SUMMARY SCOPE NOTE: This series consists of records related to the life of Mary McLeod Bethune. Mary McLeod Bethune was born Mary Jane McLeod on July 10, 1875 in Mayesville, South Carolina. After being sponsored at a mission school in South Carolina and receiving a scholarship to Moody Bible Institute, she moved to Daytona Beach in 1904 to begin her own school. Her one room school became the Daytona Normal and Industrial School for Negro Girls and taught not only reading and writing but home economics skills as well. Her school grew over the years until 1923 when it merged with Cookman Institute, a school for boys. The merged schools became known as Bethune-Cookman College and continued to be located in Daytona Beach where it is in operation today.
Bethune was active in the fight against racism and served under several Presidents as a member of the unofficial African American "brain trust." In 1936 she was appointed by President Roosevelt as the director of the National Youth Administration's Division of Negro Affairs. She also founded the National Council of Negro Women and was an active member of the National Association of Colored Women. Bethune died in May 1955. Thirty years later in 1985, Bethune was recognized as one of the most influential Afro-American women in the country with a postage stamp issued in her honor and a statue of her erected in a park in Washington, DC.
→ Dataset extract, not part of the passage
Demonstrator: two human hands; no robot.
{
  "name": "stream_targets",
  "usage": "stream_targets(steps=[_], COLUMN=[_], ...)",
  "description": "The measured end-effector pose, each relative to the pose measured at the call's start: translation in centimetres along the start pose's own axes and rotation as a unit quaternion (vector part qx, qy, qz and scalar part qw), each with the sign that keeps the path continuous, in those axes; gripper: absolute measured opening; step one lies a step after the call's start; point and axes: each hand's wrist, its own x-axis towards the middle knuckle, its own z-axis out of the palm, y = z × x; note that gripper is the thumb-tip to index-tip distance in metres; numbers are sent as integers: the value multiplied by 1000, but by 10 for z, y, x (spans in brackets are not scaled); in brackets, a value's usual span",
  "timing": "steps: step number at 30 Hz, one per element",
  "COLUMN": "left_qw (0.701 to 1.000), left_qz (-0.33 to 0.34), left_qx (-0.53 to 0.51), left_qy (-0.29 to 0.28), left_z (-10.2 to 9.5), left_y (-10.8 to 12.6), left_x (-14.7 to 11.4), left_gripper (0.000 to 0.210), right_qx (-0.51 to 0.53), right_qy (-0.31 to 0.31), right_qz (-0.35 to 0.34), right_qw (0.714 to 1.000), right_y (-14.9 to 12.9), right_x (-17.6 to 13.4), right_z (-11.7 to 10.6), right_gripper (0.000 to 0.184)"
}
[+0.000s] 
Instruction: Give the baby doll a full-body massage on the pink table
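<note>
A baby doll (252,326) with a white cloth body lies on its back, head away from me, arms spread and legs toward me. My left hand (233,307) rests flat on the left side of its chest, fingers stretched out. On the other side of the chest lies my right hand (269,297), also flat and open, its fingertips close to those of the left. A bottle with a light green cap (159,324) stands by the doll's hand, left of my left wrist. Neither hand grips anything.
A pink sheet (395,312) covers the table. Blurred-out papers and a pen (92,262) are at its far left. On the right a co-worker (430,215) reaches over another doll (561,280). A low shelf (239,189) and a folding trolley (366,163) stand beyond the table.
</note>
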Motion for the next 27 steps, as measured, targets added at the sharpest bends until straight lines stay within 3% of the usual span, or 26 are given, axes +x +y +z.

This collection consists of records documenting the life of Mary McLeod Bethune, including transcripts of interviews with Bethune, letters, and drafts of sections of Daniel Mortimer Williams' planned biography. The records document the Daytona School and Bethune-Cookman College as well as Bethune's involvement with the National Council for Negro Women. The collection includes a transcript of an interview apparently conducted in about 1939 or 1940 by Dr. Charles Spurgeon Johnson, an authority on race relations who chaired the Sociology Department and was later the first black president at traditionally-black Fisk University. Also included are thirty photographs which depict Bethune, her Daytona Beach schools, and Bethune Cookman College.
Florida Memory is funded under the provisions of the Library Services and Technology Act, from the Institute of Museum and Library Services, administered by the Florida Department of State, Division of Library and Information Services.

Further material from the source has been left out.